Subject: Warning - Charles Givens

Last-Revised: 20 Jan 2003
Contributed-By: Jeff Mincy (mincy at, Chris Hynes, Chris Lott (contact me)

Charles J. Givens was a self-styled financial planner, investment educator, and investment guru who once appeared in info-mercials on late-night television to tell the world about the fortunes he had made and lost, free seminars run by his associates, and the Charles J. Givens Organization. He died in 1998, but one of his organizations, International Administrative Services Inc. (IAS), lives on.

Givens' organization offers investment education and advice through seminars and publications. He wrote several best-selling books:

  • Wealth Without Risk (1988)
  • Financial Self-Defense (1990)
  • More Wealth Without Risk (1991)

As of this writing, a trial membership in his organization is offered for about $50. The organization publishes a monthly newsletter. Telephone advice is also offered to members. Their web site address is given below.

Givens is regularly lauded by his fans for teaching people how to

navigate the world of personal finance and investments. However, his critics point out that his advice is generally simplistic and sometimes contradictory. All examples (below) are taken from Wealth Without Risk, as cited in Reference (4).
Simplistic: number 210, don't buy bonds when interest rates are rising.
Contradictory: number 206, do not put your money in vacant land;
number 245, invest your IRA or Keogh money in vacant land.

Givens offers quite a bit of helpful advice but contrary to the titles of his books, his ideas can be extremely risky. For example, some of his suggestions about insurance, especially dropping uninsured motorist coverage from one's automobile insurance, may leave people underinsured and vulnerable in case of an accident unless they are very careful about reading their policies and asking hard questions. On the other hand, some people are arguably over-insured, which is why Givens makes these recommendations. These people could certainly benefit from reading their policies carefully and asking the insurance agent some hard questions, but wholesale advice to drop coverage is risky.

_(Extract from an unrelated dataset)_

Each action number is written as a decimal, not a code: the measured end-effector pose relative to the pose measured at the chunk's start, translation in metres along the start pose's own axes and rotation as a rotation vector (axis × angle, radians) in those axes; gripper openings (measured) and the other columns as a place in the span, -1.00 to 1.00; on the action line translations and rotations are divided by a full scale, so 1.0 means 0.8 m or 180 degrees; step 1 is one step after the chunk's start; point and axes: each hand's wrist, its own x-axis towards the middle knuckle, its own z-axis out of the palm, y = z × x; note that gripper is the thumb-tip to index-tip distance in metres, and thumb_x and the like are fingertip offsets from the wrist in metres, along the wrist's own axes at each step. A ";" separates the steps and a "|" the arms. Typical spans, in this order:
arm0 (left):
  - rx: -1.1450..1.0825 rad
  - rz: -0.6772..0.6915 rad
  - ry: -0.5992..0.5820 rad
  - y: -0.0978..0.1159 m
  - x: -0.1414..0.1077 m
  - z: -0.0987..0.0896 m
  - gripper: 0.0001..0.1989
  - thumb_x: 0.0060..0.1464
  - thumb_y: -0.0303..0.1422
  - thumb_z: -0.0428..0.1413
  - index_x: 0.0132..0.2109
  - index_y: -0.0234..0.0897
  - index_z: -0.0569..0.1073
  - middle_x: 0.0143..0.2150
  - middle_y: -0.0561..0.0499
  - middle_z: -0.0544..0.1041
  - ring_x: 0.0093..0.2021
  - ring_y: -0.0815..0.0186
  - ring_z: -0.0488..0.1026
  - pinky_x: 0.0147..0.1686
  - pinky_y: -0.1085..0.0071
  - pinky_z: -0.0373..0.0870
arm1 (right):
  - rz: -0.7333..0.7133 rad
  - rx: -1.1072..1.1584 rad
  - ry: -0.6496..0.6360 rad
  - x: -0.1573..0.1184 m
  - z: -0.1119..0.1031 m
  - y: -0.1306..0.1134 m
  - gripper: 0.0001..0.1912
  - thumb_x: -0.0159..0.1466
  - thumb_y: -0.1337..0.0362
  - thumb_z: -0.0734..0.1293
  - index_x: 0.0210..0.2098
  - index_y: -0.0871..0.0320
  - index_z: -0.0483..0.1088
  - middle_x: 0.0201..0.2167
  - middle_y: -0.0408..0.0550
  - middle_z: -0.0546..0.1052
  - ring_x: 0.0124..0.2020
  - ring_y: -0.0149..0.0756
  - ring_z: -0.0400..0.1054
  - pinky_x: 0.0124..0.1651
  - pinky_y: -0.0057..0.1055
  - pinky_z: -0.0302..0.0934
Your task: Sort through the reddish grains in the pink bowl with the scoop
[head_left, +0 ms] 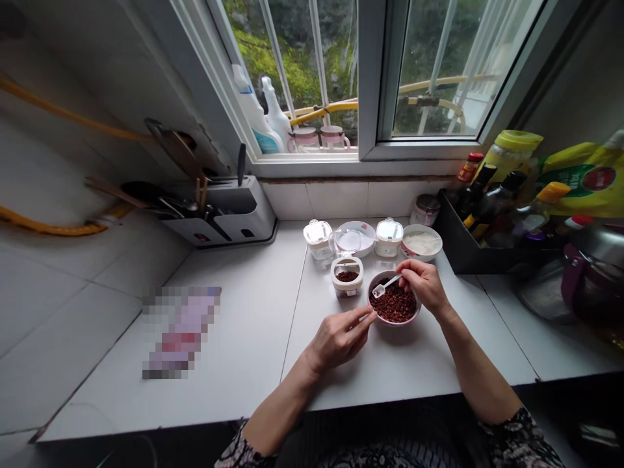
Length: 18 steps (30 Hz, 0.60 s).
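Note:
A pink-rimmed bowl (392, 300) is heaped with a reddish-brown dried spice, perhaps peppercorns. My right hand (424, 285) is shut on a small white plastic spoon (385, 286), whose scoop rests over the spice. My left hand (338, 338) is beside the bowl's near-left rim, pinching a thin pale stick (363, 317) that points towards the bowl. Its far end is too small to make out. Just left of the bowl stands a small clear jar (347, 281) with a cream rim, holding some of the same spice.
Behind the bowl stand two lidded white-capped jars (318, 239), a white dish (355, 237) and a bowl of white paste (422, 242). A black tray of bottles (487, 227) lies right, a knife block (219, 211) left, and a blurred package (182, 331) on the counter.

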 end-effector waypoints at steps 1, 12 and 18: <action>-0.0003 0.0005 0.0000 0.000 0.000 0.000 -0.59 0.26 -0.54 -0.02 0.22 -0.30 0.34 -0.01 -0.21 0.58 -0.11 0.25 0.61 -0.17 0.39 0.61 | -0.0005 -0.0012 0.0004 0.000 0.000 0.001 -0.81 0.09 0.19 0.26 -0.48 0.16 0.44 -0.68 -0.18 0.41 -0.64 -0.43 0.23 -0.54 -0.47 0.15; -0.0019 0.0048 0.0136 0.000 0.001 0.002 -0.68 0.25 -0.55 0.01 0.12 -0.36 0.41 -0.04 -0.21 0.59 -0.12 0.26 0.61 -0.21 0.41 0.61 | 0.0151 0.0305 0.0133 0.008 0.003 -0.002 -0.81 0.06 0.16 0.31 -0.46 0.16 0.43 -0.67 -0.18 0.43 -0.67 -0.44 0.22 -0.55 -0.47 0.15; -0.0005 0.0046 0.0130 0.000 0.002 0.001 -0.68 0.25 -0.54 0.00 0.12 -0.36 0.41 -0.04 -0.21 0.59 -0.12 0.26 0.61 -0.21 0.42 0.60 | -0.0329 0.0210 0.0283 0.003 0.035 -0.016 -0.78 0.22 0.13 0.28 -0.28 0.15 0.43 -0.50 -0.10 0.55 -0.60 -0.40 0.30 -0.45 -0.41 0.25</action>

He also makes aggressive interpretations of tax law, interpretations which might get one in trouble with the IRS. Not that the IRS is perfect, but not all people may be comfortable with Givens' interpretations.

The Givens organization has lost several court cases. For example, in December 1993, the Attorney General of Florida issued a complaint against Charles J. Givens alleging that certain of his practices violated Florida's Deceptive and Unfair Trade Practices Act. Among the claims challenged by the Florida AG was that Givens misrepresented that his programs provided purchasers with successful and legal financial strategies that would enable them to make money. The case was resolved in 1995 when Givens agreed to pay $377,000 to cover refunds and the cost of the Florida investigation. Givens also agreed to stop making certain claims about the value of his teachings and to make full refunds to anyone who requests them within three days of receiving his materials. In 1996, the Givens organization lost a class-action case in California in which the Givens Organization was ordered to pay over $14 million to the members of the class.

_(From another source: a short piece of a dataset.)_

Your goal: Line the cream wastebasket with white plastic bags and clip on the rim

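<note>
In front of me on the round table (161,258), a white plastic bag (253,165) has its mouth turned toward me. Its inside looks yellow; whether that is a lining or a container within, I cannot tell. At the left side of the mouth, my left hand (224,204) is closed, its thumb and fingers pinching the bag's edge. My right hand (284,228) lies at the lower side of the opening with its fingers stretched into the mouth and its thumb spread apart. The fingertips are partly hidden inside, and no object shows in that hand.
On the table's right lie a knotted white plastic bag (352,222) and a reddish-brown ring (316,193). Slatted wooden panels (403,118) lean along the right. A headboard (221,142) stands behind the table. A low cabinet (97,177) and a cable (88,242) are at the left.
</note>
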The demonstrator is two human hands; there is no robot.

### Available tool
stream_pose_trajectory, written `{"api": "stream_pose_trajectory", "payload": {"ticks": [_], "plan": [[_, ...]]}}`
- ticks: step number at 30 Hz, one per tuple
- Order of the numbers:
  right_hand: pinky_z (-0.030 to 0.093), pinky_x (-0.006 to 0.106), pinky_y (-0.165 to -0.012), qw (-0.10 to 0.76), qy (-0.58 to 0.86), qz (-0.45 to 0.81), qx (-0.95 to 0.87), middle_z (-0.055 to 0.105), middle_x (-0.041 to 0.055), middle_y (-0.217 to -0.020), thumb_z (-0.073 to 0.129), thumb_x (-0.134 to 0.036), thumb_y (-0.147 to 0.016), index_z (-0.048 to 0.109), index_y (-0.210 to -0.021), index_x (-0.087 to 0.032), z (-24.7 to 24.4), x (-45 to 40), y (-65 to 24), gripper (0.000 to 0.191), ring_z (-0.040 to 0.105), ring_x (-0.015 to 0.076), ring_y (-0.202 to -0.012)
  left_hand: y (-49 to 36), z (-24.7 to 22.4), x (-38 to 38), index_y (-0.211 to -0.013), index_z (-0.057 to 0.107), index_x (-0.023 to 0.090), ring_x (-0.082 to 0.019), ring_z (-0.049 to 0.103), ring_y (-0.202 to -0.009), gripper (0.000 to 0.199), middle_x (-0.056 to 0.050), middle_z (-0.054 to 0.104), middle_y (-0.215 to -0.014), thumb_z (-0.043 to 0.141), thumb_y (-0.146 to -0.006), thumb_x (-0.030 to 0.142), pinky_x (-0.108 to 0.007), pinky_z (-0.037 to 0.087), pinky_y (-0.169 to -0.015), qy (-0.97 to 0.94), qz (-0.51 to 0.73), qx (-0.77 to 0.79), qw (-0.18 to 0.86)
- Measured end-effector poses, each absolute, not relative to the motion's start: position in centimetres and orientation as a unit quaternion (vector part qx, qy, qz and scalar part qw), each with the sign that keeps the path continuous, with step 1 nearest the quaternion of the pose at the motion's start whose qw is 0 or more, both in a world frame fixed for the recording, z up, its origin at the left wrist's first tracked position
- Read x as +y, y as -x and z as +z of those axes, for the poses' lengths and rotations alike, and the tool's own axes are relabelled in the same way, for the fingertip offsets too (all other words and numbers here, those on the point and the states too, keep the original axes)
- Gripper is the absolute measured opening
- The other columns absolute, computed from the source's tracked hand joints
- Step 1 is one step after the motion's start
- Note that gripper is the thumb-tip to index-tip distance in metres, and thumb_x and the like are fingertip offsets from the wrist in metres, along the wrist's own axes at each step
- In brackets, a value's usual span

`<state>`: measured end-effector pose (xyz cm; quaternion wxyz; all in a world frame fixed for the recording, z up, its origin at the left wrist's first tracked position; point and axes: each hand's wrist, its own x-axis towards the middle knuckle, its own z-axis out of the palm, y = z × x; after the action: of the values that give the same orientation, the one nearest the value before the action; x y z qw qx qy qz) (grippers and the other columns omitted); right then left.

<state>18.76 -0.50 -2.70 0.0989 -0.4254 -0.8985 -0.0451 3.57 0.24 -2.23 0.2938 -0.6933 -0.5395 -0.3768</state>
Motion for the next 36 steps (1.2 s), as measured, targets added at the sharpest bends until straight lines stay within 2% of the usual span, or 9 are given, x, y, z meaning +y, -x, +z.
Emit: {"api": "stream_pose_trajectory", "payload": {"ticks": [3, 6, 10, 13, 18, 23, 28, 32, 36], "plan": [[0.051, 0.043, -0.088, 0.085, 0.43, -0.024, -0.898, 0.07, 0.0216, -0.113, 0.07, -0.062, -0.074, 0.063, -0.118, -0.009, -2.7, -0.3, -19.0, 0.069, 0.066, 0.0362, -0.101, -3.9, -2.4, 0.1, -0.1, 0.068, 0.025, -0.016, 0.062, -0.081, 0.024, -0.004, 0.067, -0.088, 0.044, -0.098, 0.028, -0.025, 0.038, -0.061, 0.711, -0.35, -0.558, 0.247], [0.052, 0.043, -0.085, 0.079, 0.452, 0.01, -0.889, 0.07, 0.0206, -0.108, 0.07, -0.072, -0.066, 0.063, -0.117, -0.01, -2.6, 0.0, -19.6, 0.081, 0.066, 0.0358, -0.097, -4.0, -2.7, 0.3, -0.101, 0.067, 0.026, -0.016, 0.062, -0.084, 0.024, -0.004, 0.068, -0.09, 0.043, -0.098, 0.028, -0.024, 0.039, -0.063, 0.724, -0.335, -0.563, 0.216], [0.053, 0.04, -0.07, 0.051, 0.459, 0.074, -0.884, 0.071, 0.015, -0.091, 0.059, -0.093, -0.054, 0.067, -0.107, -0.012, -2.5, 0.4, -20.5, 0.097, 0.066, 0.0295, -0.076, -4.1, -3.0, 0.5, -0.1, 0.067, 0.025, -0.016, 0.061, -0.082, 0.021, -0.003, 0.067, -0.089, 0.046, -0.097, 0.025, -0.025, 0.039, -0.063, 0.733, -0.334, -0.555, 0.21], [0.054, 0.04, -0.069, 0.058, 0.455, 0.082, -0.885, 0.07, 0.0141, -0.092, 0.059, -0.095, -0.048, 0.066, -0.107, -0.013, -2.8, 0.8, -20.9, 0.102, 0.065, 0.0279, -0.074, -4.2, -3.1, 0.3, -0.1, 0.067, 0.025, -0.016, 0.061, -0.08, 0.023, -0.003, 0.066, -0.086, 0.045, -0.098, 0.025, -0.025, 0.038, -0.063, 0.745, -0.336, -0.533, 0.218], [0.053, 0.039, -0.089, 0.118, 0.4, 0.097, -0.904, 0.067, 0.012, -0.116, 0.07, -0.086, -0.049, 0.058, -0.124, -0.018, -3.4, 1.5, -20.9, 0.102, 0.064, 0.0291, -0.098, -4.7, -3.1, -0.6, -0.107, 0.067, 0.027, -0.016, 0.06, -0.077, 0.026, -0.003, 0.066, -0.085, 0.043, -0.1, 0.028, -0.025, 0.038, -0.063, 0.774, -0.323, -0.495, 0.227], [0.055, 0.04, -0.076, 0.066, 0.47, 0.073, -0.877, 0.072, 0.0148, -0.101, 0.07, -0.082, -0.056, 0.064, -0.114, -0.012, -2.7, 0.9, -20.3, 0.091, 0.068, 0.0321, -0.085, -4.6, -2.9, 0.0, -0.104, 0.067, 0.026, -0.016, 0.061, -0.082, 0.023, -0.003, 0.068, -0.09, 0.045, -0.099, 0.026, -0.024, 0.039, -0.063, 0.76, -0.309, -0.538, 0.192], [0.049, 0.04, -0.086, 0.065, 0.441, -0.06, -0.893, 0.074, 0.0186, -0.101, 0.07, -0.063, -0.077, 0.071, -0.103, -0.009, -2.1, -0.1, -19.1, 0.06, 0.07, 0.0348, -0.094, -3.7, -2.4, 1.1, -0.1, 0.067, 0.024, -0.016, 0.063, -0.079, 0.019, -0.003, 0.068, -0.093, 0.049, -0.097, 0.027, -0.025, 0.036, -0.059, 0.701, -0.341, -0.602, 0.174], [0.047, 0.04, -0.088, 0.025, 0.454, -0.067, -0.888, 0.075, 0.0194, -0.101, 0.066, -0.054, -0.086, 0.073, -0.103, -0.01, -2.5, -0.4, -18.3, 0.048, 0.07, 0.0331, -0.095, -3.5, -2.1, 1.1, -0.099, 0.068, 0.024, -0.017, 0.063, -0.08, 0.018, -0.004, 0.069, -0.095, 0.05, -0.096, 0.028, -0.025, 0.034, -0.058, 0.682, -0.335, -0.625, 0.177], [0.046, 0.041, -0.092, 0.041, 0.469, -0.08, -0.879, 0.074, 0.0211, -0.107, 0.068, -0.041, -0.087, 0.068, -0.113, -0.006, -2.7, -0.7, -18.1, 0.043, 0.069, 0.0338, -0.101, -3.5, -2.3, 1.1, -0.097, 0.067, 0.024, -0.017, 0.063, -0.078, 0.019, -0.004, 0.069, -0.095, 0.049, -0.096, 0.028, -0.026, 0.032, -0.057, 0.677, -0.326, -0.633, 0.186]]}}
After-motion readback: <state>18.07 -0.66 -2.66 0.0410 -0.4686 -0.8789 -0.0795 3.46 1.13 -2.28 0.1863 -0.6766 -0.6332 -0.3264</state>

Prospective followers of Givens must, absolutely must, read about successful lawsuits against Givens as well as his criminal convictions and other disclosures about him and his organization. See below for exact references.

In conclusion: his advice is simply not appropriate for everyone.

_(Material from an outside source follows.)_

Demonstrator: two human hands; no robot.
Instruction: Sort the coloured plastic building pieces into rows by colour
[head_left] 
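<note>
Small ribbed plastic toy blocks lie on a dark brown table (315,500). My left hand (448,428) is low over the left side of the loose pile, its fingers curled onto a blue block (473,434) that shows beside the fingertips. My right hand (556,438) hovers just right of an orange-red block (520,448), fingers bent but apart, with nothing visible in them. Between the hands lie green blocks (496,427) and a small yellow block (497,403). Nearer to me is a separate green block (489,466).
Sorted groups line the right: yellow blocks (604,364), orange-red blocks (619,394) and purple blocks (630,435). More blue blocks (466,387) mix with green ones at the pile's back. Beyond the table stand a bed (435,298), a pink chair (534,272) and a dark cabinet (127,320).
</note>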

  1. Smart Money, August 1993.
  2. The Wall Street Journal, ``Pitching Dreams,'' 08/05/91, Page A1.
  3. The Wall Street Journal, ``Enterprise: Proliferating Get-Rich Shows Scrutinized,'' 04/19/90, Page B1.
  4. The Wall Street Journal, ``Double or Nothing,'' 02/15/90, Page A12.
  5. Superior Court of the State of California, County of San Diego, Case No. 667169: Cella Gutierrez, et al. vs. Charles J. Givens Organization Inc., et al., Trial date 04/12/96.
  6. The IAS Financial Education organization (successor to the Charles J. Givens Organization).
  7. KYC News, short for 'Know Your Customer', publishes investigative information on financial crime in its newsletters and web site. They make available a facts and findings document from the clerk of the U.S. Bankruptcy Court in Orlando, Florida about Givens and others, dated April 2003.